Mustguseal Protocol

Mustguseal aims at constructing large alignments of functionally diverse protein families by automatically collecting the available information about their structures and sequences in public databases. To meet this objective the Mustguseal protocol implements a combination of structure and sequence comparison algorithms to take into account sequence and structural variability of functionally diverse homologs within a large superfamily. All bioinformatic routines are fully automated and executed entirely on the server side. This page gives an overview of the Mustguseal protocol. The protocol is also discussed in the Mustguseal publication.

Click to open in full-screen mode

The Mustguseal protocol contains four major steps:

Step 1: Structure similarity search
The default input to the server (i.e., in Mode 1) is a protein structure submitted as PDB ID and chain ID. The structures of proteins are considered to be more conserved throughout the evolution compared to sequences. Therefore, structure similarity search versus the entire PDB database is used to collect remote evolutionary relatives of the query protein. These distant homologs have common structural organization but lost sequence similarity during natural selection and evolution from a common ancestor, and thus are likely to have broad functional variability. The collected set of proteins is expected to represent different protein families with various functions within a superfamily, and will be further referred to as the representative set.

Step 2: Construction of the core structural alignment
The structural alignment of a representative set of homologous proteins is the core of the Multiple Structure-Guided Sequence Alignment which defines its scope and diversity, and will be further referred to as the core structural alignment. It is important that proteins in this core structural alignment represent the desired diversity among the protein families of interest. Users are advised to download this superimposition using a link at the Results page and evaluate: (1) if the automatically selected proteins represent the desired diversity among the protein families of your interest, and (2) if the automatically created structural alignment is accurate (special attention should be paid to flexible loop regions and crucial non-standard/modified amino acids). A user-defined/edited core structural alignment can be submitted as a new task in Mode 2 or Mode 3. Please note that the server always deals with the sequence representation of the core structural alignment (i.e., not the 3D coordinates but the fasta sequence file) and therefore the sequence representation of a structural superimposition should be submitted in Mode 2 or Mode 3.

Step 3: Sequence similarity search
Each protein from the core structural alignment, i.e., each representative protein, is independently used as a query to execute sequence similarity search and collect close evolutionary relatives - members of the represented families. If the Swiss-Prot database was selected, then three independent subsearches using Blosum45, Blosum62 and Blosum80 would be carried out for each query. Alternatively, if the Swiss-Prot+TrEMBL databases were selected, an additional subsearch in the TrEMBL database using the Blosum62 matrix will be performed. Filters are applied to eliminate redundant entries as well as too distant proteins (i.e., outliers) within each group. Sequences within each group are aligned by implementing a multiple sequence alignment algorithm.
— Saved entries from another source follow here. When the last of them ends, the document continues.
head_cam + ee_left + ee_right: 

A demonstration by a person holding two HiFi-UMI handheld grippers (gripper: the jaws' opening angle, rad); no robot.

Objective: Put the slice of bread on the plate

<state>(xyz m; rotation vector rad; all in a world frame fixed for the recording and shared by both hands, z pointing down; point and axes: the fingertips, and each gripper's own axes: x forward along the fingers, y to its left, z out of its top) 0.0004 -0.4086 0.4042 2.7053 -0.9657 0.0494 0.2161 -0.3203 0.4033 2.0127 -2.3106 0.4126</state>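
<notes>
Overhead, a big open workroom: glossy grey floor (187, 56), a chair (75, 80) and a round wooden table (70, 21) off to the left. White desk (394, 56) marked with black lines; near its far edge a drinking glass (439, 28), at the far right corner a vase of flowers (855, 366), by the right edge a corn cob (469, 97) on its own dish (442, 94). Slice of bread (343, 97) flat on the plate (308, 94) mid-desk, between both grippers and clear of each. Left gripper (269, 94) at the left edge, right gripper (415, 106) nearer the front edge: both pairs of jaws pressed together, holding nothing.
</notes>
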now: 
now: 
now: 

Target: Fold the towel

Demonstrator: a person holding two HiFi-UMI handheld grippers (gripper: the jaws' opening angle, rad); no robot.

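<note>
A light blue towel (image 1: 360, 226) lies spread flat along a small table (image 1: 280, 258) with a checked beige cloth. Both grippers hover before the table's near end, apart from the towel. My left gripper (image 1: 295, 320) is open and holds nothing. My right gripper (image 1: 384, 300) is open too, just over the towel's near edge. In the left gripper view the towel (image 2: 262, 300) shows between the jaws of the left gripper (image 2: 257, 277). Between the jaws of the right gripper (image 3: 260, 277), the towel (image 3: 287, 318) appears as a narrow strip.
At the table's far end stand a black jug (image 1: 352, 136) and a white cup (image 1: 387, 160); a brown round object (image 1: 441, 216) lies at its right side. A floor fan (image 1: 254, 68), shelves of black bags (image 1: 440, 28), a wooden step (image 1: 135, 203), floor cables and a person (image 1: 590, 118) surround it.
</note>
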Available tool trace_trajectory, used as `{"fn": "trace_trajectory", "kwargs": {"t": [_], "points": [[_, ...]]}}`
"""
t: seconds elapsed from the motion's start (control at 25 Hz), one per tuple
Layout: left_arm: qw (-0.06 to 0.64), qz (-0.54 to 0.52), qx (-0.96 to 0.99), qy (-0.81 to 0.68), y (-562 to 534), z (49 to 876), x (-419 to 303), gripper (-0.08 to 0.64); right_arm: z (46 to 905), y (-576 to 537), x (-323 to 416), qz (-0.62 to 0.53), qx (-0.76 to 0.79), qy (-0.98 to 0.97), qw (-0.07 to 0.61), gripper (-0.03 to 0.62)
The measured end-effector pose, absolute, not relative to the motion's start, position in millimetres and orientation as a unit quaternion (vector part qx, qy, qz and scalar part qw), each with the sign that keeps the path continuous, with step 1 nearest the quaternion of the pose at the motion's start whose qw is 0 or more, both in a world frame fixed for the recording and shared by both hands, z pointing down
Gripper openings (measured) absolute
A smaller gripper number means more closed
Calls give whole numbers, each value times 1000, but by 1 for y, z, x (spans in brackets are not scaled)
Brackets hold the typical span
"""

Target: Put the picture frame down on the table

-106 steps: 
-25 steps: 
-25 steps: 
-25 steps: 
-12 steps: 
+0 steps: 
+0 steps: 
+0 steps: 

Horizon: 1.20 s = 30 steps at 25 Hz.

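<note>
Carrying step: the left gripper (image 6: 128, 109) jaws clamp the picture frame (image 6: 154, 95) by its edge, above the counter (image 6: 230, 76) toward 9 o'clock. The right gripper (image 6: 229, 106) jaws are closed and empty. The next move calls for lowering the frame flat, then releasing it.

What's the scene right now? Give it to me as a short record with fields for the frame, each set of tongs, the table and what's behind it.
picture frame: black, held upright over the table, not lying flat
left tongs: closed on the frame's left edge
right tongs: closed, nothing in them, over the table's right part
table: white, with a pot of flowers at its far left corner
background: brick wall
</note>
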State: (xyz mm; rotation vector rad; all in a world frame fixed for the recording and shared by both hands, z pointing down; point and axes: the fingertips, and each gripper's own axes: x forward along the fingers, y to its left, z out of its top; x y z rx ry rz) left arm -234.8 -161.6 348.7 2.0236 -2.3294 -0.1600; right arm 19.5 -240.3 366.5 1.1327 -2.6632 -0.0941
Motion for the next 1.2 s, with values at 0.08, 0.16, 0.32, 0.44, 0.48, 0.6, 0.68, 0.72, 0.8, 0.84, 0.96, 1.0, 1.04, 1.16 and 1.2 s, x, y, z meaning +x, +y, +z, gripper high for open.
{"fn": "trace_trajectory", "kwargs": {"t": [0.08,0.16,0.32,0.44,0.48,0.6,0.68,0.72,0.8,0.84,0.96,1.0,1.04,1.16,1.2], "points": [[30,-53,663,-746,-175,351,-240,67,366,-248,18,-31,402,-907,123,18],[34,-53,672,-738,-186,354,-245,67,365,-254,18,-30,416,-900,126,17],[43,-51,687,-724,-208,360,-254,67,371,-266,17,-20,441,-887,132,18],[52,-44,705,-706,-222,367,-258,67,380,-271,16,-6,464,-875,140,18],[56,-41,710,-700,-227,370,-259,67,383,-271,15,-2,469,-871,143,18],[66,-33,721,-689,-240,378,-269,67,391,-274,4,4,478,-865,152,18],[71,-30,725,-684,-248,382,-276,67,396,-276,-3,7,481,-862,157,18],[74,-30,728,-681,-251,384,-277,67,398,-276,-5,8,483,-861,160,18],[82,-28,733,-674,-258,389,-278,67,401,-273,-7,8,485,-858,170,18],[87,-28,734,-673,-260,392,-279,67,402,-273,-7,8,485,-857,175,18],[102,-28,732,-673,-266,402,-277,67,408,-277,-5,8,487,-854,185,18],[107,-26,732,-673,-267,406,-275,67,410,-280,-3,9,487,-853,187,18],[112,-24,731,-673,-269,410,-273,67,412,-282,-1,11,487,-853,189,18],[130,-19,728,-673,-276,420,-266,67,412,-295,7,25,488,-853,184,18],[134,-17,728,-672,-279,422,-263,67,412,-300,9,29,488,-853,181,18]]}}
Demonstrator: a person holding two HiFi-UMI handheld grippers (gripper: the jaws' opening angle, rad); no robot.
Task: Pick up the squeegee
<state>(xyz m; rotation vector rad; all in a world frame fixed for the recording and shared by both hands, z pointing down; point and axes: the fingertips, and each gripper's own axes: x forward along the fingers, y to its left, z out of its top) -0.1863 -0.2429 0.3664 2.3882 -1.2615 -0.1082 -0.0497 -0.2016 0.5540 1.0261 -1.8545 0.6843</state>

Step 4: Structure-guided sequence alignment
Remote evolutionary relatives that have lost sequence similarity during natural selection and specialization from a common ancestor should be compared by structural superimposition, while sequence-based alignments are meaningful only for close homologs. The sequence alignments constructed during the Step 3 contain only close homologs (within each alignment) which were collected by sequence similarity search. Each sequence alignment contains a representative protein. Representative proteins were collected by structure similarity search and can not be compared by their sequences due to significant differences in the alphabet. However, these remote homologs can be compared by means of structural comparison which was performed at the Step 2 when the core structural alignment was built. The final Step 4 of this Protocol is to merged sequence alignments created at Step 3 using the core structural alignment from Step 2 as a guide. Columns of gaps are inserted into individual sequence alignments so that their total lengths become equal and the superposition of the representative proteins in the merged sequence alignment matches their superimposition in the core structural alignment. In other words, the superposition of representative proteins in the core structural alignment remains unchanged, superposition of close homologs within each sequence alignment block remains unchanges, but a new superposition is created for proteins which are present in the sequence alignments but not in the core structural alignment.